**The problem**
Retype the data exactly, so that every line matches the original.

/---

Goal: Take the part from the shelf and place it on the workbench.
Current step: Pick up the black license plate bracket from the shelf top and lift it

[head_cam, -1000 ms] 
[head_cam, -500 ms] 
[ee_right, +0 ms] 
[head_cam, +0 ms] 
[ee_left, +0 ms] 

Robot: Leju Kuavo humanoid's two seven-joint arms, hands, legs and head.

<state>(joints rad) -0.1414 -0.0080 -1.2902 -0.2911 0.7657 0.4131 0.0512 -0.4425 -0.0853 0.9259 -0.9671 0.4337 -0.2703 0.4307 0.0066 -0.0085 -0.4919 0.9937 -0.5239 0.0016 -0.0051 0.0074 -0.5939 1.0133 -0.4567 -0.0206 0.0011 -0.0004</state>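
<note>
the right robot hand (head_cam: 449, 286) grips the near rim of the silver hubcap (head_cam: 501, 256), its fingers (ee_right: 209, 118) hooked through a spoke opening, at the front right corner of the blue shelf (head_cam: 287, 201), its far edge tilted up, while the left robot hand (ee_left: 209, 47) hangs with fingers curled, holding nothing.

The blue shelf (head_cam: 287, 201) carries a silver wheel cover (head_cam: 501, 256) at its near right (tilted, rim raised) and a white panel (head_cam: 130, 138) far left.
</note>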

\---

**Solution to the problem**
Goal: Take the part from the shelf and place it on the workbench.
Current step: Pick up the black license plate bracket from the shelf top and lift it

[head_cam, -1000 ms] 
[head_cam, -500 ms] 
[ee_right, +0 ms] 
[head_cam, +0 ms] 
[ee_left, +0 ms] 

Robot: Leju Kuavo humanoid's two seven-joint arms, hands, legs and head.

<state>(joints rad) -0.1414 -0.0080 -1.2902 -0.2911 0.7657 0.4131 0.0512 -0.4425 -0.0853 0.9259 -0.9671 0.4337 -0.2703 0.4307 0.0066 -0.0085 -0.4919 0.9937 -0.5239 0.0016 -0.0051 0.0074 -0.5939 1.0133 -0.4567 -0.0206 0.0011 -0.0004</state>
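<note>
the right robot hand (head_cam: 449, 286) grips the near rim of the silver hubcap (head_cam: 501, 256), its fingers (ee_right: 209, 118) hooked through a spoke opening, at the front right corner of the blue shelf (head_cam: 287, 201), its far edge tilted up, while the left robot hand (ee_left: 209, 47) hangs with fingers curled, holding nothing.

The blue shelf (head_cam: 287, 201) carries a silver wheel cover (head_cam: 501, 256) at its near right (tilted, rim raised) and a white panel (head_cam: 130, 138) far left.
</note>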

That's the full output for the exercise.